Truthfully, I didn't know John that well. I know Uncle Tim better than John. But as one of the people left behind, his death is still important to me. It had been a long time since I had seen my family deal with death. I gotta say, I love my family. We had a small memorial to John; casual clothes, potluck lunch, and pictures of John. We all gave Tim a hug, and gossiped with the family like it was any other potluck. People outside the family came dressed up, a few with flowers, one with a card. You could tell the family apart from the non-family, we were all in jeans xD

And then John's mother came. Being of poor health, she always looked a little run-down, but that day she looked miserable. And she hugged the family and cried and cried. And when I saw the tears she shed for her lost son, I thought about the line from The Two Towers movie; "No parent should have to bury their child." The strained faces of the parents, trying to smile away the crushing loss, the regret... that's why I'll never be able to understand why people kill themselves. I would rather live in hell than let others suffer it because of me. But minds just work differently.

It was a sad day to be sure. But I've never been so proud of my aunt Kathy as I was that day. Many of John's friends came to the memorial that day. Many of them were the people who pressured him to start using again when he was trying to get clean. They sat in a little circle away from the family, swapping stories and the like. And my aunt Kathy sat herself right down with them, and lectured them for half an hour (don't do drugs, don't pressure other people, think about other people, your future, etc). I fancy myself an extremely empathetic person (which is while I cry ALL the time), and much like the Japanese, I don't like to see people embarrassed or uncomfortable. But for once I thought, "Screw their embarrassment, those guys should hear this everyday for the rest of their lives." I try not to shove my moral agenda on other people; it's not my place to say if what someone does is right or wrong. But if, somehow, a life could be saved by making someone feel uncomfortable and guilty for half an hour, then it's worth it.

It was John's choice to end his life. Those of us left behind are left with the task of dealing with how his choice makes us feel. It's unsettling to me because I know people my and John's age who are in much shakier situations, and the idea that some people close to me might decide to end it all has crossed my mind often. And I'm not an expert, I wouldn't know the signs if I ran into them, and I wouldn't know how to address the issue if it happened to a close friend.

All I know is that suicide is something I can't fathom myself doing. I'm with Eddie Izzard: "I wanna live until I die. No more. No less."

Posted by Cat at 12:09 AM |

1 Comments:

At September 30, 2008 at 11:12 PM, Blogger lovely_rei said........
I think it's perfectly normal to think about death a lot but to obsess over it like you do is a bit much. It's really to the point where you fear operating a motor vehicle because you might get into an accident which, in the great American society we live in, makes it hard to get around. But as long as you're happy and can get around fine who am I to judge?

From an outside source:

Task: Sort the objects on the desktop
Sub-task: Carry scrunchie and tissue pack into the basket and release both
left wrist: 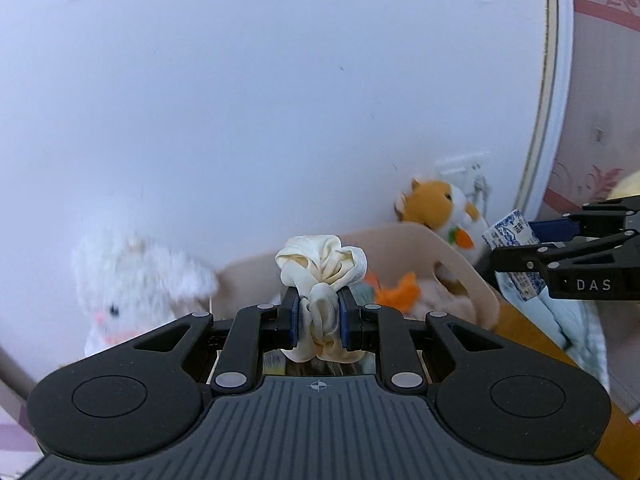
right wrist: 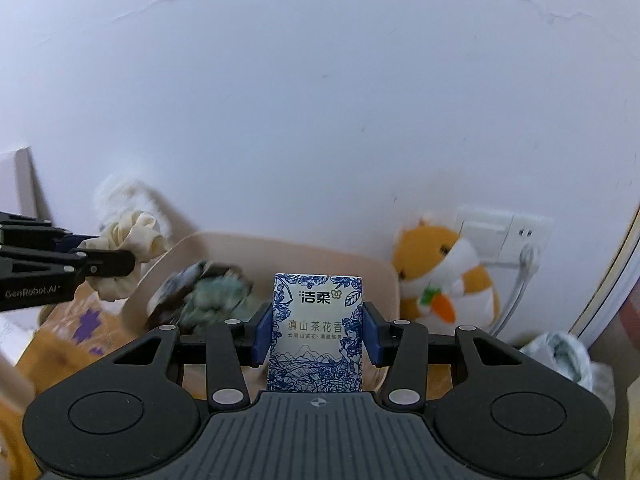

As for being suicidal, I've been there. I've put my whole heart into something only for it to be crushed like gravel under your foot. I had two options, to live with the same crap every day or to just end the pain and misery. Though I guess I made the "right" choice by toughing it out and making a few changes in my life. The funny thing is I never look back and regret anything I did. Sure I look back but what I did was for a reason, it had meaning to it. And if I've learned anything from the experiences I've had, it's that if you keep living life without some kind of meaning, be it from religion, work, etc, life really sucks. You also can't live for anyone else but yourself, it's pretty meaningless to go to college because your parents or society say it's right.

It's perfectly alright that you'll never really understand people. That's my kind of thing. You and I are like Yin and Yang. Yah know what they say, opposites attract.